▸ **DATA LISTING**
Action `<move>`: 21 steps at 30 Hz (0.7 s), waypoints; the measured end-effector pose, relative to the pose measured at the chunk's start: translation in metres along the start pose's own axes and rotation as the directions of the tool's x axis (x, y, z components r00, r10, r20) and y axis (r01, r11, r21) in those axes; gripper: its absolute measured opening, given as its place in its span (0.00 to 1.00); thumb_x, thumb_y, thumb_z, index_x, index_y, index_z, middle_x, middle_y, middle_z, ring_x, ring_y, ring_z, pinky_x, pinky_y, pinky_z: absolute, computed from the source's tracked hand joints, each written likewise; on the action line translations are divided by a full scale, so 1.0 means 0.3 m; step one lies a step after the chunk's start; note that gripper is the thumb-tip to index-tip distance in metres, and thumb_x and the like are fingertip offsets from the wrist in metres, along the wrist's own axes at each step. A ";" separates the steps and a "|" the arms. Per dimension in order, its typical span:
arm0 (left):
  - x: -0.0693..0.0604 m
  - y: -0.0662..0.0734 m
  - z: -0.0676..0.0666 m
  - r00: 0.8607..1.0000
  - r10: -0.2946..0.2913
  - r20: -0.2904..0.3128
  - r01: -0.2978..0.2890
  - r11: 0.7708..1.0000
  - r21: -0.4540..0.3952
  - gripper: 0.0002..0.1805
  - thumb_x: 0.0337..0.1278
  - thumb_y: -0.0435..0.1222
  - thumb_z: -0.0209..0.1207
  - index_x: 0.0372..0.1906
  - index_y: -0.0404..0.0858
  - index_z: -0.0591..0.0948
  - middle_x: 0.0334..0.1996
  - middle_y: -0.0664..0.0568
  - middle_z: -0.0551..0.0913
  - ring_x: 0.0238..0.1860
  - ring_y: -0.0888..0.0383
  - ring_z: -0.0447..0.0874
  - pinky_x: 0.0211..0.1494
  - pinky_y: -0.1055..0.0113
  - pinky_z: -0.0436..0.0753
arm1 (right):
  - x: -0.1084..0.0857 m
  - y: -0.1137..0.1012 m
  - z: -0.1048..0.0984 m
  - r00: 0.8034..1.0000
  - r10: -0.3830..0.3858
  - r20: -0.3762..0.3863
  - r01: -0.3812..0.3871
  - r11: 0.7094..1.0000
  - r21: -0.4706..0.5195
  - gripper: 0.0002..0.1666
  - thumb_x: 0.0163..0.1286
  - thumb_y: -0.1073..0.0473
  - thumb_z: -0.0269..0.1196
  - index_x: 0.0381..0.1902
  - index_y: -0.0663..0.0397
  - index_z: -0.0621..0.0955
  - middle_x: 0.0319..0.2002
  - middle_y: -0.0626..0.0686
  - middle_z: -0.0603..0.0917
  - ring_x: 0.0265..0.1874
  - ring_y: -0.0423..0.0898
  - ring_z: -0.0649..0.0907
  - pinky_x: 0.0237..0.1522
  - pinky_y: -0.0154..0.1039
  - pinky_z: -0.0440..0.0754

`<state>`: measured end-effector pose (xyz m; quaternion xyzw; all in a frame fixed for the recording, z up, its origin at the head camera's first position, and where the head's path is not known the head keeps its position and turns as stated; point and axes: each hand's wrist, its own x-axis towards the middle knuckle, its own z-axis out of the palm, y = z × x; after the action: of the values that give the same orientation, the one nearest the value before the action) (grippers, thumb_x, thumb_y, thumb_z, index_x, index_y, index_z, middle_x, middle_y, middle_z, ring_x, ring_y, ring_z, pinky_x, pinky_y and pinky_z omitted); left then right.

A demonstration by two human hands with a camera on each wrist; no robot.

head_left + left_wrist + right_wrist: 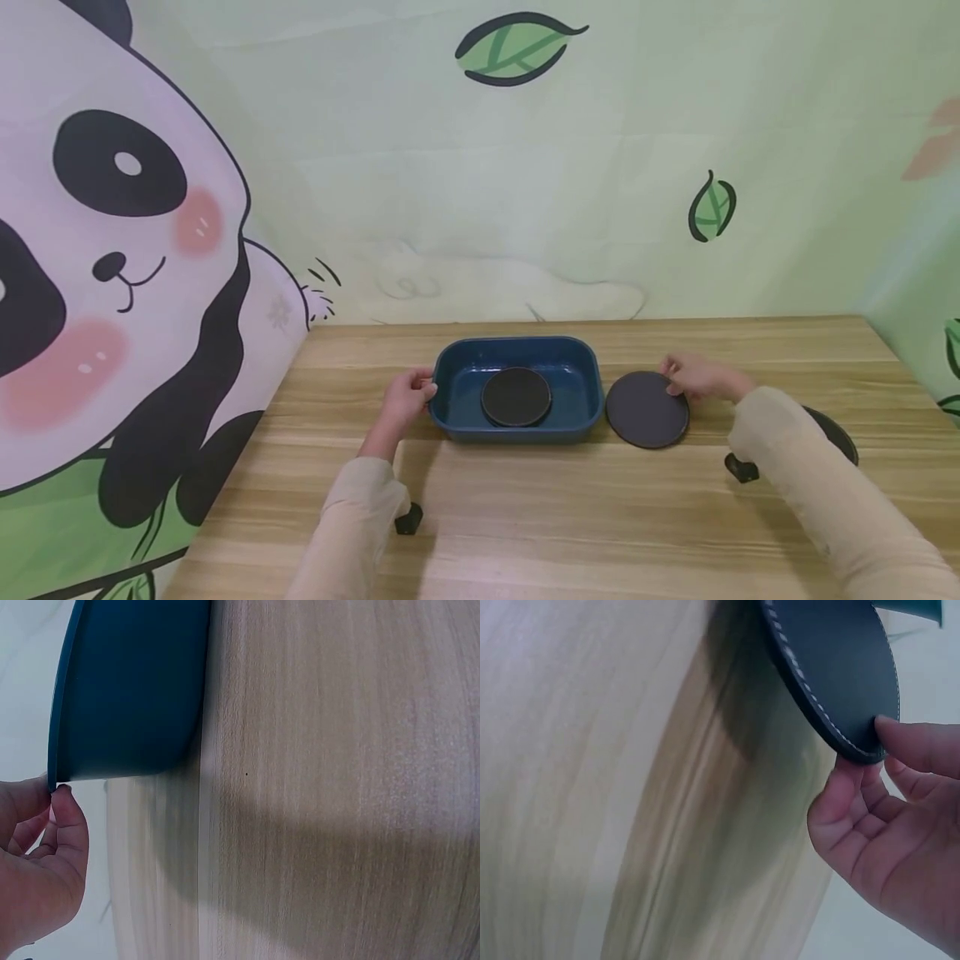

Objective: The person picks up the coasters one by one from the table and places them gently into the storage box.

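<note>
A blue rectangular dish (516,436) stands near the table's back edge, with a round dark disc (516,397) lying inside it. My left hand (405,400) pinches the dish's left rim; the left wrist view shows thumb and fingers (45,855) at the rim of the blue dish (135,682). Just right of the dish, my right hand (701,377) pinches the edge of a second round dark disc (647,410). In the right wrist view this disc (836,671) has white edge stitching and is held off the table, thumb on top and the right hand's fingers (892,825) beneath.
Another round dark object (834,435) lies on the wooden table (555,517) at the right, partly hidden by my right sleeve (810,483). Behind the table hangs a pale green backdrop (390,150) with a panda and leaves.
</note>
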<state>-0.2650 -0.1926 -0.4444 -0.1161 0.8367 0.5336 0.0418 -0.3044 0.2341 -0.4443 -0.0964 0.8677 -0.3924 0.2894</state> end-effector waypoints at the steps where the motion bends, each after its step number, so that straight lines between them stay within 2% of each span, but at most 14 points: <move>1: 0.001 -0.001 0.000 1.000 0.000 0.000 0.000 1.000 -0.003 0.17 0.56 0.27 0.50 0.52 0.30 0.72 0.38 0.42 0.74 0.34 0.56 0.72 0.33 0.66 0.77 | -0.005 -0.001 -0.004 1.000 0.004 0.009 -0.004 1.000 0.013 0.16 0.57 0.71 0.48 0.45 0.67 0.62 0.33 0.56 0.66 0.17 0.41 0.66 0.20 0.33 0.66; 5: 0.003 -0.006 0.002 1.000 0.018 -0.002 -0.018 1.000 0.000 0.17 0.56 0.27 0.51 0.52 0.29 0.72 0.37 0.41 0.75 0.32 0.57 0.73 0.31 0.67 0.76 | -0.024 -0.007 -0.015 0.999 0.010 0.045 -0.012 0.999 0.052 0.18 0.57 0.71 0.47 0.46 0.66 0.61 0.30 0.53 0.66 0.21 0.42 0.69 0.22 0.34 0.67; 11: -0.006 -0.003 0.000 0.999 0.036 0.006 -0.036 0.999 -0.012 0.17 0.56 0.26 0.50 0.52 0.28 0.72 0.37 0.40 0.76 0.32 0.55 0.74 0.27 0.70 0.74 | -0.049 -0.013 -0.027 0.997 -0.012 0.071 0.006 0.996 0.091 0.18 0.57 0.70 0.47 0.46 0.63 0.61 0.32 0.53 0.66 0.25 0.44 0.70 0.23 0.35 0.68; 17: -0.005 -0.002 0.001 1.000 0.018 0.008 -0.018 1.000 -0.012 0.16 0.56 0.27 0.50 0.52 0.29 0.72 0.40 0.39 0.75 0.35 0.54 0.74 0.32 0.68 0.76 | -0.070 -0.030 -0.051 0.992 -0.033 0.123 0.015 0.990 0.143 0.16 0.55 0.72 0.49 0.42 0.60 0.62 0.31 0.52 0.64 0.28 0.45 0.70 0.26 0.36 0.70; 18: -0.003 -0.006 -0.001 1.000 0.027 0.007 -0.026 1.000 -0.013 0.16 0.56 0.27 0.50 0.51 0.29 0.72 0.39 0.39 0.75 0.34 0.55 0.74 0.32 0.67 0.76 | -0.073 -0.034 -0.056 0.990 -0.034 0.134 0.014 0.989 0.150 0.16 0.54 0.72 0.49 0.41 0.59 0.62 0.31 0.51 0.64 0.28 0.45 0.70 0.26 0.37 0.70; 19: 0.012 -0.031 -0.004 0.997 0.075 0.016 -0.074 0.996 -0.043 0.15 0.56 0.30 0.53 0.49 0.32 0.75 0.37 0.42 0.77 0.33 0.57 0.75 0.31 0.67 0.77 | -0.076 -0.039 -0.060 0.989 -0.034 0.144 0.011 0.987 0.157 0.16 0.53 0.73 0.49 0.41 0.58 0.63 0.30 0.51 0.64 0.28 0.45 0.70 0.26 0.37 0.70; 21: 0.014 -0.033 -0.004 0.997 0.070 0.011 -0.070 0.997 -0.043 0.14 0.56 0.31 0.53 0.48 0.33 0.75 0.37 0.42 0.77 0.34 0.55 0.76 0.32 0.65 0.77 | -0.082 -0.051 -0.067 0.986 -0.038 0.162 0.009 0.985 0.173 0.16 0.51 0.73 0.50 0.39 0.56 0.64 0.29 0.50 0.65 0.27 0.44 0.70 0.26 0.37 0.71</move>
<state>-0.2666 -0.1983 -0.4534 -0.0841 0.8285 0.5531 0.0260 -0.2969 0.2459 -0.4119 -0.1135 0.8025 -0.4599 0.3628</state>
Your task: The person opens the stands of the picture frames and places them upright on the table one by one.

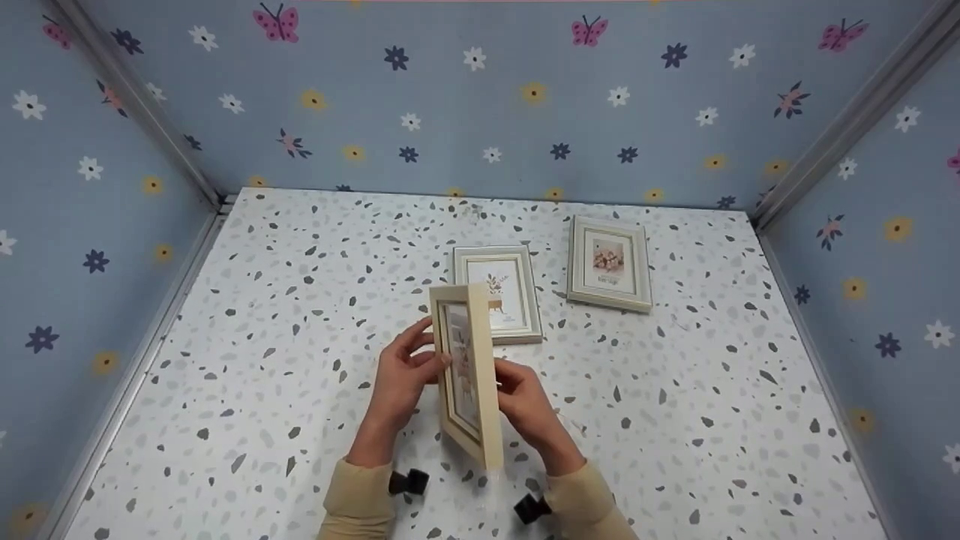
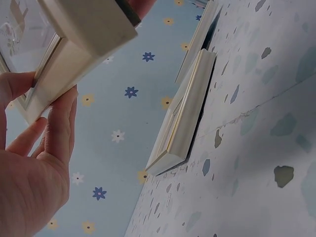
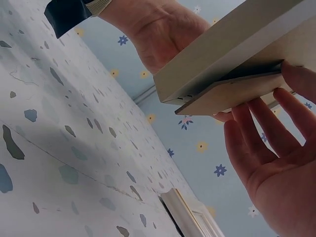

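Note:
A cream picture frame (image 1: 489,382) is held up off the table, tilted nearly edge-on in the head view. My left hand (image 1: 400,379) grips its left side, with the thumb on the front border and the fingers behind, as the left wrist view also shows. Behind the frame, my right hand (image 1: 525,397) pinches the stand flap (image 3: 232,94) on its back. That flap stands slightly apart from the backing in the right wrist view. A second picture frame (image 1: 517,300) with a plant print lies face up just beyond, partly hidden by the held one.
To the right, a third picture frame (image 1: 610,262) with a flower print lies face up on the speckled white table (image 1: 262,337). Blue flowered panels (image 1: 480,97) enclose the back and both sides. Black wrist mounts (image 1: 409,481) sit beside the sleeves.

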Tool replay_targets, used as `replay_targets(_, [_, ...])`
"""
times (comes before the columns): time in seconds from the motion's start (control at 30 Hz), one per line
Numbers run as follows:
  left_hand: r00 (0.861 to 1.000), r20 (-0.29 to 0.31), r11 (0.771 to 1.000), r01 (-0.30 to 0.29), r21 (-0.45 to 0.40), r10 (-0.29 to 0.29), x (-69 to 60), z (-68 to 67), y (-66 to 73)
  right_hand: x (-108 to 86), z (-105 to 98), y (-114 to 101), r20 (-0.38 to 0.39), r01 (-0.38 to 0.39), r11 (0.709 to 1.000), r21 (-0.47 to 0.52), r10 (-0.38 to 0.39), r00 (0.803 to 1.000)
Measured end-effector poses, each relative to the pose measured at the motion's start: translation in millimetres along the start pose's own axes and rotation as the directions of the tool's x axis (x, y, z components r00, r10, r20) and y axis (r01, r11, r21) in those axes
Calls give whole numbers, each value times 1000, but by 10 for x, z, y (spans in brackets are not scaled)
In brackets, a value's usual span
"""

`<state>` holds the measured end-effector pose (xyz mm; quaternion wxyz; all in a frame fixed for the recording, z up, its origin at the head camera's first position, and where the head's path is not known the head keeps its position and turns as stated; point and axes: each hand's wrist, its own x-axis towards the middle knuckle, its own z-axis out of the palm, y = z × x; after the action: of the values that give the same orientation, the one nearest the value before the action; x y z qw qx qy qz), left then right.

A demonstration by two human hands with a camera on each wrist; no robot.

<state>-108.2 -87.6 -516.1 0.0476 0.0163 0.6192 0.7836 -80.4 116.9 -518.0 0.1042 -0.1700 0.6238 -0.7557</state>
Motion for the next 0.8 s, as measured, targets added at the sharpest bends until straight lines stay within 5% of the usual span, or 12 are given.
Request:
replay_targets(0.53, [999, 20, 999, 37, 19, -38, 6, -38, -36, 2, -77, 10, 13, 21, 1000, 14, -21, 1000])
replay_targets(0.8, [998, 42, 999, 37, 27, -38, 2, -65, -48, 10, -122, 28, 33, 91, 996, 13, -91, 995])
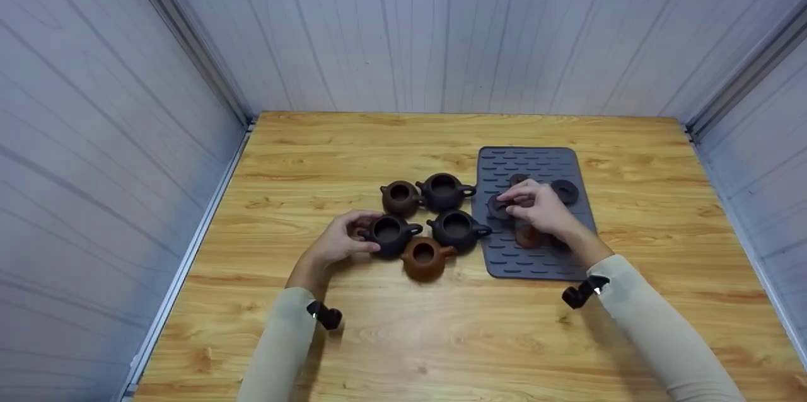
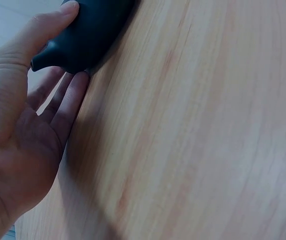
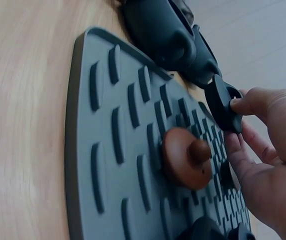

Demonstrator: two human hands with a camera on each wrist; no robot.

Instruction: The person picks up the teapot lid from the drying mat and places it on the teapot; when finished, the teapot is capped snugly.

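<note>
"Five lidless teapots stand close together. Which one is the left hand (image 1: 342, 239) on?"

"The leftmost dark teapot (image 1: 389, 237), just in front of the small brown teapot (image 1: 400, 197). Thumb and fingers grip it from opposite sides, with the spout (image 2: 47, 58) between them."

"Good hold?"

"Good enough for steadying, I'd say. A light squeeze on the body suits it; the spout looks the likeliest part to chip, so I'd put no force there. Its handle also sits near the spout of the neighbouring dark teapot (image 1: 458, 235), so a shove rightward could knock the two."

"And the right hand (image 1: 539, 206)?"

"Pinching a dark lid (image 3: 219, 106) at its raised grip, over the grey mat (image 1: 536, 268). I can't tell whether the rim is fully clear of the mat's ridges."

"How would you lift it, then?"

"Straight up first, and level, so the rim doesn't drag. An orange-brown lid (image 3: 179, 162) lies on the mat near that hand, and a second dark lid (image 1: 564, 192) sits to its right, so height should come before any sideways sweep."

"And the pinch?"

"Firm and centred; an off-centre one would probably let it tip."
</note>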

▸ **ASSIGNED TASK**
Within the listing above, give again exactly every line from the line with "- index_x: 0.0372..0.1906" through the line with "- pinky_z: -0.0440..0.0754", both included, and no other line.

▸ **EXERCISE ANSWER**
  - index_x: 0.0372..0.1906
  - index_y: -0.0404..0.0858
  - index_z: -0.0591..0.0948
  - middle_x: 0.0334..0.1996
  - middle_y: -0.0664..0.0568
  - middle_z: -0.0551..0.0913
  - ring_x: 0.0238..0.1860
  - ring_y: -0.0888..0.0383
  - ring_z: -0.0447..0.0874
  - pinky_x: 0.0211..0.1494
  - pinky_y: -0.1055..0.0113
  - pinky_z: -0.0436..0.0753
arm1 (right):
  - x: -0.1084..0.0857 m
  - y: -0.1137..0.1012 m
  - z: -0.1048..0.0984 m
  - r00: 0.8034..1.0000
  - r10: -0.3830..0.3858
  - r20: -0.3762..0.3863
  - r01: -0.3812..0.3871
  - r11: 0.7094..1.0000
  - r21: -0.4706..0.5195
  - gripper: 0.0002..0.1666
  - thumb_x: 0.0163..0.1286
  - thumb_y: -0.1073..0.0473
  - thumb_z: -0.0269..0.1196
  - index_x: 0.0381..0.1902
  - index_y: -0.0663..0.0397
  - index_z: -0.0621..0.0955
  - middle_x: 0.0319..0.2002
  - middle_y: -0.0626..0.0686
  - middle_z: -0.0603..0.0917
  - ring_x: 0.0265..0.1874
  - ring_y: -0.0423..0.0898
  - ring_z: -0.0649..0.0907
  - pinky_x: 0.0237..0.1522
  - pinky_y: -0.0154..0.1039
  - pinky_z: -0.0440..0.0754

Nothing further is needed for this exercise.